Start of INPUT DATA

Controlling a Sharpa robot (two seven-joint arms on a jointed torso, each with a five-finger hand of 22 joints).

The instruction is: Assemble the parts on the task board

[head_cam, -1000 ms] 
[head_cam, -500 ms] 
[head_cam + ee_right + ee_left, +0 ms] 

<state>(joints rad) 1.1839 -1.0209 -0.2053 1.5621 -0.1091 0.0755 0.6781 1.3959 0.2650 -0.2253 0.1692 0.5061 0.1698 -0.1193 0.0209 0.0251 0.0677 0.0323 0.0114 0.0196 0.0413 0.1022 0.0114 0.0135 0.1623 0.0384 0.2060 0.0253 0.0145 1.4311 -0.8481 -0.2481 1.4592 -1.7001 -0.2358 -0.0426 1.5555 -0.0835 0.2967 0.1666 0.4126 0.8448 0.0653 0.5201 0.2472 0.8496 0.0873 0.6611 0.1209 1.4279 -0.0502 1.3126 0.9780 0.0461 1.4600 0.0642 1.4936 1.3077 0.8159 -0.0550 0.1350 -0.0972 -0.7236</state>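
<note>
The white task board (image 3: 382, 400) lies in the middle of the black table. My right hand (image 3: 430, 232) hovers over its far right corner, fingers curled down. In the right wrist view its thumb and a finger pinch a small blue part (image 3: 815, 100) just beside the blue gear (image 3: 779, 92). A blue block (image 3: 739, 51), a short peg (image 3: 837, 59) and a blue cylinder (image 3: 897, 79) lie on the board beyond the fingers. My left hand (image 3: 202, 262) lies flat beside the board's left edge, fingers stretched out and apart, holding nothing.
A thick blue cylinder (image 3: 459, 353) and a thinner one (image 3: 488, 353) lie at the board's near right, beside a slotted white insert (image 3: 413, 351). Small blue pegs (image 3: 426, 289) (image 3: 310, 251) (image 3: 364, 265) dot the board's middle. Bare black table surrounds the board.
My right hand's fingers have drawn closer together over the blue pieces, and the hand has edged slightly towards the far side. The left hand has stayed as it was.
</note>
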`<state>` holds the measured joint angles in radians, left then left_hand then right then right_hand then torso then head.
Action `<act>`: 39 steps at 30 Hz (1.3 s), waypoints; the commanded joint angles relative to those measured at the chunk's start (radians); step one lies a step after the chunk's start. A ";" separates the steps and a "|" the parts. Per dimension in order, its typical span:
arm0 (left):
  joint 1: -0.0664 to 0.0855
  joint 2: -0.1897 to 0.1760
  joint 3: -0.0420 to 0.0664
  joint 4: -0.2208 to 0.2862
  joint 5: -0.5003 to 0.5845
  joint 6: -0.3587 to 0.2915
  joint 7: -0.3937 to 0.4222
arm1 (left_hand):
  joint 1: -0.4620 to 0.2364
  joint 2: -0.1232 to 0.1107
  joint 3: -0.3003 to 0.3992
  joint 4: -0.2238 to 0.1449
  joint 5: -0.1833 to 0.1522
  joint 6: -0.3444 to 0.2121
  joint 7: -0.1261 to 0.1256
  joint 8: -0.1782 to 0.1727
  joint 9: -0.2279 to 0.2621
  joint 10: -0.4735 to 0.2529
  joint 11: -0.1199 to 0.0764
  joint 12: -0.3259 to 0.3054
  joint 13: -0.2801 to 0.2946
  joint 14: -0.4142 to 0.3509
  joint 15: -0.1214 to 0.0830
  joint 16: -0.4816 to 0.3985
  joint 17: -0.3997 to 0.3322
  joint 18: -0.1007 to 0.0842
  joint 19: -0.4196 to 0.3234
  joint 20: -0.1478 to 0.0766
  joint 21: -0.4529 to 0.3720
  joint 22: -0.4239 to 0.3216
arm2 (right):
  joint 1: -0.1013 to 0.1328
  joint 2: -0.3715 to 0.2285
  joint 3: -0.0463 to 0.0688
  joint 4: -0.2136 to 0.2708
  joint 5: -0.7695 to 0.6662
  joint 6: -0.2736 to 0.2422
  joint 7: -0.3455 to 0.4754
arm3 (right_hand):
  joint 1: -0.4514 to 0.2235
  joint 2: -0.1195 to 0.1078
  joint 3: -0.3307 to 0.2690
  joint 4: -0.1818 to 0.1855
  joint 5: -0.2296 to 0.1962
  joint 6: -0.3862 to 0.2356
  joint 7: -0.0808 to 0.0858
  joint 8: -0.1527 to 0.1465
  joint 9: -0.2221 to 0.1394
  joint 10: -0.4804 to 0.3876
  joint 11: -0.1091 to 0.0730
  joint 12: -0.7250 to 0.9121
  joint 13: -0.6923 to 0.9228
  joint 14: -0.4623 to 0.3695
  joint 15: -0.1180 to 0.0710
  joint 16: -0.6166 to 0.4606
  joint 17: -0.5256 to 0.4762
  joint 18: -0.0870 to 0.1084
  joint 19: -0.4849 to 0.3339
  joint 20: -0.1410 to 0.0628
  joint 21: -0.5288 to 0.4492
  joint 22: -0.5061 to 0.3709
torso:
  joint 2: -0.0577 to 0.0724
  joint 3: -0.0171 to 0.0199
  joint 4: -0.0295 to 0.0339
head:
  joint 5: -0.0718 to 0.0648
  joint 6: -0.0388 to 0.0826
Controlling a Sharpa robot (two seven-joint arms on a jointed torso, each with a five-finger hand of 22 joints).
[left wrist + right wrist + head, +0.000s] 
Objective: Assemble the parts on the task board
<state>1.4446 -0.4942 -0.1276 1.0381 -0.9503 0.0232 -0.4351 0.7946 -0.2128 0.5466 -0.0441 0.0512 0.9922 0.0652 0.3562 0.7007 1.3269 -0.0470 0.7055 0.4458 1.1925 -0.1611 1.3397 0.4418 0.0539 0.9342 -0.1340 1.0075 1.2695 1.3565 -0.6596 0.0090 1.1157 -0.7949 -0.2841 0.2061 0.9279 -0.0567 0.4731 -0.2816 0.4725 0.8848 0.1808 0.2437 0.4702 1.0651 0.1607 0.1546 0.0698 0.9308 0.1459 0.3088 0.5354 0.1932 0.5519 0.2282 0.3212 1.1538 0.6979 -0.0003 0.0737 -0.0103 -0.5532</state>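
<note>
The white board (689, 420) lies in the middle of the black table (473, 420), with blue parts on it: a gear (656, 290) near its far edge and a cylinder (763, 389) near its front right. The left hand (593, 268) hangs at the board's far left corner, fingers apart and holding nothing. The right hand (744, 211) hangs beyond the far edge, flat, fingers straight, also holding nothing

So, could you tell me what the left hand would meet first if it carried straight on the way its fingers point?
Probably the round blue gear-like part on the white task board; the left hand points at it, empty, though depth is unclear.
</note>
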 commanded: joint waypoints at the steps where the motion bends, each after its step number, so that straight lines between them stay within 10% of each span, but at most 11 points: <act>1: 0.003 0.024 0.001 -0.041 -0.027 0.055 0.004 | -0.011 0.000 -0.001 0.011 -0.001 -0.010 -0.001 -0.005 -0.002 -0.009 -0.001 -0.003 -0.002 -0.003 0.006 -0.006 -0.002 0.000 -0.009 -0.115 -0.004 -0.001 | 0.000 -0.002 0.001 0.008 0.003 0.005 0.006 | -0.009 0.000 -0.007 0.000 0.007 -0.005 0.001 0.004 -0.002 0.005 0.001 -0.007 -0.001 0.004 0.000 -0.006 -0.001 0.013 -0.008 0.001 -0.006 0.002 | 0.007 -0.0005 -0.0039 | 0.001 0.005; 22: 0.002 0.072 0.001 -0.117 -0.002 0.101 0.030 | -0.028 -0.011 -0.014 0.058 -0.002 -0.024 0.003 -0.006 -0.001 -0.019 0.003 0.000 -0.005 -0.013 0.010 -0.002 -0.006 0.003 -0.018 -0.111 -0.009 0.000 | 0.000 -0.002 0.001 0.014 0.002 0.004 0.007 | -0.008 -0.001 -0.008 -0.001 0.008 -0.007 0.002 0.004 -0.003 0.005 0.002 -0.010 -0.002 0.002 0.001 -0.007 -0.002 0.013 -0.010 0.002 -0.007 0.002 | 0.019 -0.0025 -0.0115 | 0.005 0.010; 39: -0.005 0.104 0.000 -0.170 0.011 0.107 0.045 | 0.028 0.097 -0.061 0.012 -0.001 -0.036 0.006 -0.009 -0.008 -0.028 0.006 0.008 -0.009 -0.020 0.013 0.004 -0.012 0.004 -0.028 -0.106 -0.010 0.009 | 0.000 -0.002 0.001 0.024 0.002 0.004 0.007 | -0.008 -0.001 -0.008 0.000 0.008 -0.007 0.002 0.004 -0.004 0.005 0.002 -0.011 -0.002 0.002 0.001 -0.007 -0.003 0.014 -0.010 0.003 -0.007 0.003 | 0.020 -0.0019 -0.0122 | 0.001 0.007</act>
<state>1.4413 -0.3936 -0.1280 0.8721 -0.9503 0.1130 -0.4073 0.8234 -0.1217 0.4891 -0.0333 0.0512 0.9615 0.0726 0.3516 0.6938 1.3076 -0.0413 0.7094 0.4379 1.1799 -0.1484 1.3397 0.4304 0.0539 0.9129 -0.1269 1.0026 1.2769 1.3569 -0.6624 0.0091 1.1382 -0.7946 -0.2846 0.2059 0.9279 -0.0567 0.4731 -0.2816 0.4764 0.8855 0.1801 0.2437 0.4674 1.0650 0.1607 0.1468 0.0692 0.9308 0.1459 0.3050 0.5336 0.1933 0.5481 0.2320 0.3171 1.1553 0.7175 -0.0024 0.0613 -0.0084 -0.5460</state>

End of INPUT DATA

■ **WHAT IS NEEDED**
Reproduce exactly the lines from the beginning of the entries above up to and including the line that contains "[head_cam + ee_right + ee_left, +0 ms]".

■ **RESULT**
Controlling a Sharpa robot (two seven-joint arms on a jointed torso, each with a five-finger hand of 22 joints).

The instruction is: Assemble the parts on the task board

[head_cam, -1000 ms] 
[head_cam, -500 ms] 
[head_cam + ee_right + ee_left, +0 ms] 

This answer has been given in full.